26. Although, the AO had attempted to distinguish the facts obtaining in earlier years, it is apparent that the AO had failed to do so.
27. As noted above, the method adopted by the assessee to make a provision for warranties was examined in any detail and therefore, the AO’s premise that it was unscientific one is clearly not sustainable. In our view, no substantial question of law arises with regard to the decision of the learned Tribunal in directing deletion of the addition made by the AO on account of the provision for warranties. RE: EXPENDITURE ON CSR
28. The AO had deleted the expenses on CSR amounting to ₹4,56,46,135/for the purposes of calculating book profits and determining the tax payable under Section 115JB of the Act. It is also material to note that since the tax determined under the normal provisions of the tax was higher, the AO had assessed the tax chargeable on the said basis and not on the basis of book profits of the assessee.
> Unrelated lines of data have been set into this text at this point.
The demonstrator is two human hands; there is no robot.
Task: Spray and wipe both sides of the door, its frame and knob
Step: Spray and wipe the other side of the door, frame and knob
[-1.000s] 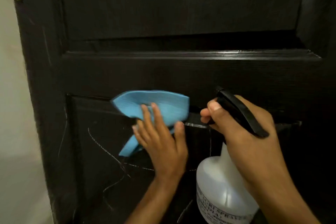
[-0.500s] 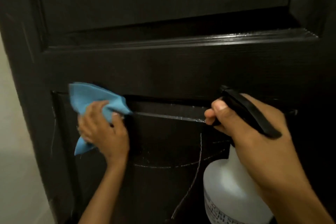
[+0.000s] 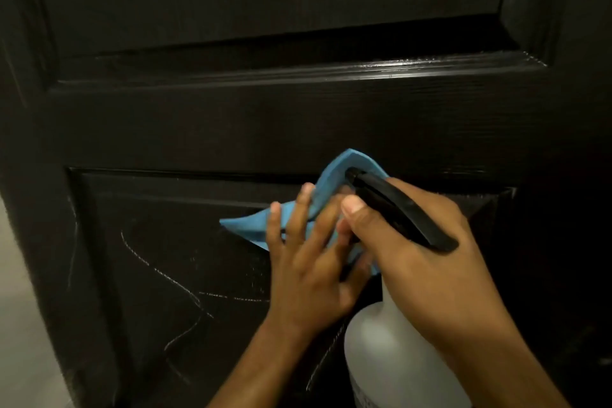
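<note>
The dark wooden door (image 3: 231, 129) fills almost the whole view, standing upright with a raised horizontal rail between an upper recessed panel and a lower one. A glossy strip of moulding catches light along the bottom edge of the upper panel. Faint pale chalk-like scribbles (image 3: 172, 278) loop across the lower panel. A blue cloth (image 3: 251, 225) is pressed flat against the top of that lower panel by the left hand (image 3: 308, 268), fingers spread over it.

Left hand (image 3: 308, 268) lies flat with fingers spread; right hand (image 3: 420, 258) is curled tight, thumb up.
</note>
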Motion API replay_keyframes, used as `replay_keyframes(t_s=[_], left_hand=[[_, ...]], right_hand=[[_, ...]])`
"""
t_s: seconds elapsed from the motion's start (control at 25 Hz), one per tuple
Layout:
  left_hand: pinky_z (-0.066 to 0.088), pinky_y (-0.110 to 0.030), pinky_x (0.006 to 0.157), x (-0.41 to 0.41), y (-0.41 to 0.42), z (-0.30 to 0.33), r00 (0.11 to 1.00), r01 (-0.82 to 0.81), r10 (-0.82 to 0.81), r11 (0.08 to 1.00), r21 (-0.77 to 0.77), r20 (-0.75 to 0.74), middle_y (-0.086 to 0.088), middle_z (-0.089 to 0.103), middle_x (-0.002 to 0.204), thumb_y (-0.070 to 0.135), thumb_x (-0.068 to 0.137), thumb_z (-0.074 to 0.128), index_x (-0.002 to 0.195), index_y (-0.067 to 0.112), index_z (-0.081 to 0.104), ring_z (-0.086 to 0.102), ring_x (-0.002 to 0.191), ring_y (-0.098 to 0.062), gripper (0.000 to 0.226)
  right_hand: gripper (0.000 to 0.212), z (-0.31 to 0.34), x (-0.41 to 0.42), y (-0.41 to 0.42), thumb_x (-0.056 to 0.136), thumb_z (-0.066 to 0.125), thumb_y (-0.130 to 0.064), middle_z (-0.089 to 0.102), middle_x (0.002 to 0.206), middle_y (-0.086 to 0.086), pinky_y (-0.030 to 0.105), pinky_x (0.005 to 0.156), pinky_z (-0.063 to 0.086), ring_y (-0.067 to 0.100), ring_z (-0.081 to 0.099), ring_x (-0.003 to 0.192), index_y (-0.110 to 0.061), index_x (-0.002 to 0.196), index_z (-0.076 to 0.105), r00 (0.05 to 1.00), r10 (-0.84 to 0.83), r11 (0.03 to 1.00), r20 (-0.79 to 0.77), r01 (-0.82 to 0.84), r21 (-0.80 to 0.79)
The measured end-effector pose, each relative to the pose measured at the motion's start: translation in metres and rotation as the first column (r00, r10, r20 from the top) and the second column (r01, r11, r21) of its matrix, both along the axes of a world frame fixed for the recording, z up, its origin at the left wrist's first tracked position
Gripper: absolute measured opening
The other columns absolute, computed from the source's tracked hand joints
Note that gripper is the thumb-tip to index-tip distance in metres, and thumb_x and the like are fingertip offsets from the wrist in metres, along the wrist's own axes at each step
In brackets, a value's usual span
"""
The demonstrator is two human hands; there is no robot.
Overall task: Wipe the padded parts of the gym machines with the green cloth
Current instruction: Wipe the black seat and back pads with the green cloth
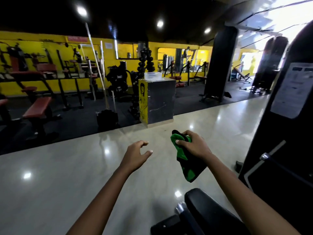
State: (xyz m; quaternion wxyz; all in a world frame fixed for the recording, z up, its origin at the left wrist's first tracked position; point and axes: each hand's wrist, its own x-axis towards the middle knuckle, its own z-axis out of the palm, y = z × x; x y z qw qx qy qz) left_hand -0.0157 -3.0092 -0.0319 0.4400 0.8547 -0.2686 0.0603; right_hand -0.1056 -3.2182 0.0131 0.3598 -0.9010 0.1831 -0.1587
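Observation:
My right hand (194,145) grips the green cloth (183,158), which hangs bunched below my fingers over the shiny floor. My left hand (136,154) hovers to the left of it with fingers loosely spread and holds nothing. A black padded seat (208,206) of a gym machine sits low at the bottom right, under my right forearm. The machine's black upright frame (288,116) rises along the right edge and carries a white instruction sticker (291,90).
A glossy pale floor (67,175) stretches ahead. A black and yellow box (156,100) with a clear plastic tub (153,76) on top stands in the middle. Red-padded benches (38,107) and weight machines fill the dark mat at the left. A black pillar (220,63) stands at the right rear.

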Motion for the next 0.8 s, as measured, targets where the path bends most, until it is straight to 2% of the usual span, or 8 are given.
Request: replay_keyframes(t_s=[0.12, 0.24, 0.4, 0.6, 0.8], left_hand=[[0.043, -0.028, 0.096, 0.068, -0.019, 0.001, 0.993, 0.114, -0.114, 0.993, 0.005, 0.021, -0.003, 0.060, 0.127, 0.022, 0.086, 0.068, 0.123, 0.011, 0.060, 0.053, 0.120, -0.015, 0.039], [0.044, -0.027, 0.097, 0.126, -0.036, 0.004, 0.981, 0.194, -0.194, 0.981, -0.013, 0.003, -0.004, 0.060, 0.128, 0.022, 0.086, 0.068, 0.124, 0.011, 0.060, 0.054, 0.120, -0.015, 0.041], [0.042, -0.024, 0.096, 0.207, -0.073, 0.013, 0.952, 0.303, -0.304, 0.952, 0.035, 0.042, -0.005, 0.060, 0.128, 0.023, 0.087, 0.068, 0.126, 0.010, 0.059, 0.054, 0.120, -0.016, 0.042], [0.042, -0.025, 0.097, 0.248, -0.147, 0.005, 0.876, 0.482, -0.482, 0.876, 0.035, 0.008, -0.004, 0.060, 0.128, 0.024, 0.086, 0.069, 0.125, 0.012, 0.059, 0.054, 0.120, -0.015, 0.042], [0.044, -0.028, 0.097, 0.286, -0.232, 0.000, 0.801, 0.598, -0.598, 0.801, -0.002, 0.002, -0.004, 0.062, 0.126, 0.021, 0.085, 0.070, 0.123, 0.012, 0.061, 0.055, 0.119, -0.016, 0.040]], right_hand=[[0.033, -0.001, 0.047, -0.015, 0.084, 0.065, -0.041, 0.063, 0.103, 0.007, 0.030, 0.075, 0.043, 0.023, 0.055, 0.090, -0.023, 0.111, 0.059, 0.994, -0.112, 0.994, -0.002, 0.112, 0.008], [0.035, 0.004, 0.089, -0.029, 0.083, 0.067, -0.041, 0.064, 0.106, 0.011, 0.029, 0.076, 0.041, 0.024, 0.054, 0.091, -0.022, 0.113, 0.060, 0.979, -0.201, 0.979, -0.024, 0.201, -0.016], [0.036, 0.013, 0.139, -0.051, 0.084, 0.065, -0.041, 0.063, 0.109, 0.010, 0.029, 0.076, 0.040, 0.023, 0.053, 0.091, -0.025, 0.116, 0.060, 0.942, -0.337, 0.941, 0.006, 0.337, 0.029], [0.038, 0.005, 0.166, -0.095, 0.082, 0.068, -0.042, 0.062, 0.112, 0.011, 0.029, 0.077, 0.043, 0.022, 0.055, 0.093, -0.026, 0.115, 0.060, 0.875, -0.482, 0.875, -0.049, 0.483, 0.032], [0.035, -0.002, 0.184, -0.157, 0.081, 0.070, -0.039, 0.058, 0.116, 0.005, 0.029, 0.090, 0.045, 0.017, 0.054, 0.104, -0.024, 0.111, 0.062, 0.798, -0.602, 0.797, -0.014, 0.602, 0.044]])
29. The Tribunal had found that there was no provision under Section 115 JB of the Act, which required the expenditure on CSR to be adjusted for arriving at book profits. It is also settled law that except for adjustments as expressly set out under Section 115JB of the Act, book profits are required to be determined on the basis of accounts maintained in accordance with general accepted accounting principles and in accordance with the applicable law.
30. We find no reason why expenditure incurred on CSR be excluded from the final accounts. The learned counsel for the Revenue has also not provided RAWAL any basis for excluding the expenditure on CSR for determining book profits. We find no infirmity with the decision of the Tribunal in rejecting the AO’s adjustment of expenditure on CSR for determining the book profits under Section 115JB of the Act. Clearly, no substantial question of law arises in this regard as well.
31. In view of the above, the present appeal is dismissed. All pending applications are also disposed of.